# Problem details:
For the data below, give the number of lines that include the word "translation" and nothing else.
———
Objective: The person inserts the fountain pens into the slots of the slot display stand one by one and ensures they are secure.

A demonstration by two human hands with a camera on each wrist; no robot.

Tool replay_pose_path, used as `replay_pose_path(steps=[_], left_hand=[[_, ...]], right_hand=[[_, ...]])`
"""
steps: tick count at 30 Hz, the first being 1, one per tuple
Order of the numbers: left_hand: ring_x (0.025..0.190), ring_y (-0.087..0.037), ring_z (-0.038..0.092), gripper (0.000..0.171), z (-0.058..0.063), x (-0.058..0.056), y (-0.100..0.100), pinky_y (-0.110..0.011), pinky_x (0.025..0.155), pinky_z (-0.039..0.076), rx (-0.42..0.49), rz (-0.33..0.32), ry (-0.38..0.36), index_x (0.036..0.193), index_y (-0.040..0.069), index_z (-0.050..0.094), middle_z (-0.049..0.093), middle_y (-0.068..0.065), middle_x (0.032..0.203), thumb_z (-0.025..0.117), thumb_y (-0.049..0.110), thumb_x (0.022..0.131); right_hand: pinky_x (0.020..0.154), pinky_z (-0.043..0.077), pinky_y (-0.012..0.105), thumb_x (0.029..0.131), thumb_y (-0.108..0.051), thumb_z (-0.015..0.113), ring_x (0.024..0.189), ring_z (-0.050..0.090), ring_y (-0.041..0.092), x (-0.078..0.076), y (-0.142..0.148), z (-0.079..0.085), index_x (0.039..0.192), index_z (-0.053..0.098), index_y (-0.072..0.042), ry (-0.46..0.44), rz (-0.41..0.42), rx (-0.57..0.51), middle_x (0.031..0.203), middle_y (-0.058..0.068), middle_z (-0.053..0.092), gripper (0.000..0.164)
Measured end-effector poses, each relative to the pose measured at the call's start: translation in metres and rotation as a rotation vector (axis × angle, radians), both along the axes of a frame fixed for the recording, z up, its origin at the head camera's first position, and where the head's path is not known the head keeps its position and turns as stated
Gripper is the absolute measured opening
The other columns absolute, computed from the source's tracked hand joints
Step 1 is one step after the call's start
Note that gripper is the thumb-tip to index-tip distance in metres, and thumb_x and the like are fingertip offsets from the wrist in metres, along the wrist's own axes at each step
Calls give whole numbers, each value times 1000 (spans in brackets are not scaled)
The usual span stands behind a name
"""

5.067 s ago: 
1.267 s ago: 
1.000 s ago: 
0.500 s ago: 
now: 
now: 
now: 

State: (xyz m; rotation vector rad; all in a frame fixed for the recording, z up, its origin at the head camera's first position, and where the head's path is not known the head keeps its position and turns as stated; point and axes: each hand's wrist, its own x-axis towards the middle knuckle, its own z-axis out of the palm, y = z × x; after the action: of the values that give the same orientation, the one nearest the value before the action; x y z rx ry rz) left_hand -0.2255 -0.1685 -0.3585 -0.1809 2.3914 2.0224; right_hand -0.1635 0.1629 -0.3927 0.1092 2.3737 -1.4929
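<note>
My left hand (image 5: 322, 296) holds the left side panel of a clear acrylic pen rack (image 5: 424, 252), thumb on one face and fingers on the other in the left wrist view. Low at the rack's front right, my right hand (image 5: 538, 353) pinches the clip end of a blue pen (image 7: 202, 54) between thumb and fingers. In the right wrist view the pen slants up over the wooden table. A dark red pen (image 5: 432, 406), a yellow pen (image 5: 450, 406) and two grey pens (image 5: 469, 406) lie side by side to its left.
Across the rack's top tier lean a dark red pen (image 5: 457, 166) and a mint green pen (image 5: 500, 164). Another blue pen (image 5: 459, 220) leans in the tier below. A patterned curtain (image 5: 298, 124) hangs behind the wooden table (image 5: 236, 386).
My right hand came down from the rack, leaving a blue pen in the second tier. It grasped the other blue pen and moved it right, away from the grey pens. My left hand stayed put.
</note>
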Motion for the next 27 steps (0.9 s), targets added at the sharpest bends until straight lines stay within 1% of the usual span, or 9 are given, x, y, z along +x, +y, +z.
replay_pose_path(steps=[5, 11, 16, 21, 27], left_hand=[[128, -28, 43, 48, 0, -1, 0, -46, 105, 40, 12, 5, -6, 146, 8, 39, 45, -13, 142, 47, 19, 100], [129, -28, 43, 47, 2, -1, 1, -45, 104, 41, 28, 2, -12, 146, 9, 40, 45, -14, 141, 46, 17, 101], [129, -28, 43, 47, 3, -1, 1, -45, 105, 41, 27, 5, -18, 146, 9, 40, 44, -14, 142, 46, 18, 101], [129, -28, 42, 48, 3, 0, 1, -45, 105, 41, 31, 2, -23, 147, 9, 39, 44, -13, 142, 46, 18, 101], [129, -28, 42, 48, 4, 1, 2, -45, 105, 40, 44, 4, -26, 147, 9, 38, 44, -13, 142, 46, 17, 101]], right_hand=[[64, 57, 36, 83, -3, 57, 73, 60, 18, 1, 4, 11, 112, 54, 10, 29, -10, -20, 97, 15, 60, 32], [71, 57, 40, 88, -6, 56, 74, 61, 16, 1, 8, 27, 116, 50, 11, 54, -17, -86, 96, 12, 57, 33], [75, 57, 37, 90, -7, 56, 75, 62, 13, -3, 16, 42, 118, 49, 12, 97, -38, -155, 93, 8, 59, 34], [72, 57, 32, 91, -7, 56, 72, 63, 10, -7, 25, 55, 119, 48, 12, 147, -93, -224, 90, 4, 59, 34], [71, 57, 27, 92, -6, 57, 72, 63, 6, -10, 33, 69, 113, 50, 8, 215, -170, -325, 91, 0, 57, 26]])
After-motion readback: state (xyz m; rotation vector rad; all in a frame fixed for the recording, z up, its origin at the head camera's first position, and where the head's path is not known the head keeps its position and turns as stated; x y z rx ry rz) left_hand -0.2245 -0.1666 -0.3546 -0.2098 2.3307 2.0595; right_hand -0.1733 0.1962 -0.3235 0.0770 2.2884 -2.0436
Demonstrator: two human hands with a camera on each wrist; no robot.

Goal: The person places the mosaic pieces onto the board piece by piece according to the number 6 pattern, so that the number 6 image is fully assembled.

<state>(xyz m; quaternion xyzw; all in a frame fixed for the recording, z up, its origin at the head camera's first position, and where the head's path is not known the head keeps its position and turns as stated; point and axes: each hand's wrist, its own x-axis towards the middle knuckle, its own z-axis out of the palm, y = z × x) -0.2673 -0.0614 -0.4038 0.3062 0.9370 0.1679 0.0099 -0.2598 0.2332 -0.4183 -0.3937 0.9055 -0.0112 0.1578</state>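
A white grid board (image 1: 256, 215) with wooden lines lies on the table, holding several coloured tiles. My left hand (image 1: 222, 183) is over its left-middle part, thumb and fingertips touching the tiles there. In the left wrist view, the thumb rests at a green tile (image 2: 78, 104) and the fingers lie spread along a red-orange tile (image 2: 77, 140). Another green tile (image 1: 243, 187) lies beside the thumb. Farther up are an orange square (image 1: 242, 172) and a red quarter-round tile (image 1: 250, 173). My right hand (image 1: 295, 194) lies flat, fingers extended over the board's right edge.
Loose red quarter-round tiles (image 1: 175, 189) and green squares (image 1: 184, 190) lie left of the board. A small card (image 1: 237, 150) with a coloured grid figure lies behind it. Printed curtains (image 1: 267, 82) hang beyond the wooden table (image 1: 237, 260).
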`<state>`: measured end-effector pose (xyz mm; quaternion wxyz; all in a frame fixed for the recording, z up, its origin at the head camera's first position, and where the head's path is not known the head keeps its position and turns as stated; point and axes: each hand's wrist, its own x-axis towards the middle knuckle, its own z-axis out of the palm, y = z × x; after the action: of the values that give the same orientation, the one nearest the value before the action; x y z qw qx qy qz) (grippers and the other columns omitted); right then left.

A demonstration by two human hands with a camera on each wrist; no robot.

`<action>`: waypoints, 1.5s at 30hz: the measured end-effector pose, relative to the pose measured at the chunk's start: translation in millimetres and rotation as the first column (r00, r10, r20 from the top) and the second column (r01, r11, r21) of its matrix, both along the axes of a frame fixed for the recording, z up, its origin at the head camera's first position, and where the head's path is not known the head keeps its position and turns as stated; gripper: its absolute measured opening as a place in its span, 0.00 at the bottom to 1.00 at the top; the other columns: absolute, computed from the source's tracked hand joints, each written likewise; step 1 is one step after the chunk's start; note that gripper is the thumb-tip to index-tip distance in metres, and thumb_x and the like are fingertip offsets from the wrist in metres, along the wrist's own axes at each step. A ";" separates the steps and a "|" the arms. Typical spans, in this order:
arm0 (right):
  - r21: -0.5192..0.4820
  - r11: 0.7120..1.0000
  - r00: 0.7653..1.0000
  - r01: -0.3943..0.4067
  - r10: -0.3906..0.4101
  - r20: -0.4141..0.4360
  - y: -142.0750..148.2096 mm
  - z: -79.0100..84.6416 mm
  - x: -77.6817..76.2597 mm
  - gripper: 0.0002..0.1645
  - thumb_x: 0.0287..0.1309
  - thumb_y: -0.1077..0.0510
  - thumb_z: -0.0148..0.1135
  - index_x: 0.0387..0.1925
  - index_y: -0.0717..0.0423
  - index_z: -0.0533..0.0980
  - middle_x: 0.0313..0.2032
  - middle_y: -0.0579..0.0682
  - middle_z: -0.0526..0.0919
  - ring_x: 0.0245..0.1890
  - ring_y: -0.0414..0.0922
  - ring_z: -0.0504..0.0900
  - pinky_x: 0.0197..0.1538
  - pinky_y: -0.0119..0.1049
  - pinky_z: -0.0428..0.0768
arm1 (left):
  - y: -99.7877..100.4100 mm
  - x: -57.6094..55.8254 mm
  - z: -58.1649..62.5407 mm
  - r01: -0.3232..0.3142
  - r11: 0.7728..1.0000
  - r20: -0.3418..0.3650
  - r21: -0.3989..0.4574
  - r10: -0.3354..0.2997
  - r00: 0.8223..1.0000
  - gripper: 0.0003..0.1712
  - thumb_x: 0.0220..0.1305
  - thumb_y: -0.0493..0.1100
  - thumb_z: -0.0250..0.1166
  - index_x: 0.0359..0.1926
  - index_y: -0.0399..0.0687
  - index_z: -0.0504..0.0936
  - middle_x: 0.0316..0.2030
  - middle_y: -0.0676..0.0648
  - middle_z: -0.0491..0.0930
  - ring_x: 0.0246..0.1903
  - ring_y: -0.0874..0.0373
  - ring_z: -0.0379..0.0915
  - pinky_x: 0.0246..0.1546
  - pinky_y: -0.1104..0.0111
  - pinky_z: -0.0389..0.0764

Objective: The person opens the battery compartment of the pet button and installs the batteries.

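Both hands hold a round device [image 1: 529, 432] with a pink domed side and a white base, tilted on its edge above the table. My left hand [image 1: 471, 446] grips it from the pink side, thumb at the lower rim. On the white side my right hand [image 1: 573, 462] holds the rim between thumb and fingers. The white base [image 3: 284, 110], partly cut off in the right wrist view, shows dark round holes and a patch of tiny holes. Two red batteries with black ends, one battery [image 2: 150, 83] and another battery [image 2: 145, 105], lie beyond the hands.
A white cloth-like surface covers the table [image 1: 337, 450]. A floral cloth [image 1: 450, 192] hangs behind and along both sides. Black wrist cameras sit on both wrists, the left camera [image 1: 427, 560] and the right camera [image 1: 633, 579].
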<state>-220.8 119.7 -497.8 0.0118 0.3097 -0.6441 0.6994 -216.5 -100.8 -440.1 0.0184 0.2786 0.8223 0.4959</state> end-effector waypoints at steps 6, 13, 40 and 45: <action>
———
# Reply:
2